▶ PROBLEM TO SOLVE
Quote the material below exactly as written, from the first line to the line that holds "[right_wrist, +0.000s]", endpoints included.

▶ PROVIDED DATA

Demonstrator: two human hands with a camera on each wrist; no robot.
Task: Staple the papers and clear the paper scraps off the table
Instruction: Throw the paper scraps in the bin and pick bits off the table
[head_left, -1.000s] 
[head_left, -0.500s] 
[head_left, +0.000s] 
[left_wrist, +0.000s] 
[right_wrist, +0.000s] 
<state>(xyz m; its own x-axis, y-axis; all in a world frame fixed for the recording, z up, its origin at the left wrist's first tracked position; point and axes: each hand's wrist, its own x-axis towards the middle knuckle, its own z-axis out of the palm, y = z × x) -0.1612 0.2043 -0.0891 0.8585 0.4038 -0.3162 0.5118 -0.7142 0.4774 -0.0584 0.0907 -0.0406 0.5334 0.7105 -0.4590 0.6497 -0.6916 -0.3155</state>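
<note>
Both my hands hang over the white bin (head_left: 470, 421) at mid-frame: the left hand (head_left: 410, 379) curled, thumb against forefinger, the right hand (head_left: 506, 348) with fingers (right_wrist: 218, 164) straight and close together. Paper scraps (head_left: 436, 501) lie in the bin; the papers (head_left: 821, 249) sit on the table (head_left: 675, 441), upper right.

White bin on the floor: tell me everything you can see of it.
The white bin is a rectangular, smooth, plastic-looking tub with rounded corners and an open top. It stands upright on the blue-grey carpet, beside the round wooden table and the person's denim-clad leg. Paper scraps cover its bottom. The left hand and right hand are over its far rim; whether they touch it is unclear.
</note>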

▶ OUTPUT OF THE EXERCISE
Demonstrator: two human hands with a camera on each wrist; no robot.
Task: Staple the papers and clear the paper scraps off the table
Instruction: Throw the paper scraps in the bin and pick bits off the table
[head_left, -1.000s] 
[head_left, -0.500s] 
[head_left, +0.000s] 
[left_wrist, +0.000s] 
[right_wrist, +0.000s] 

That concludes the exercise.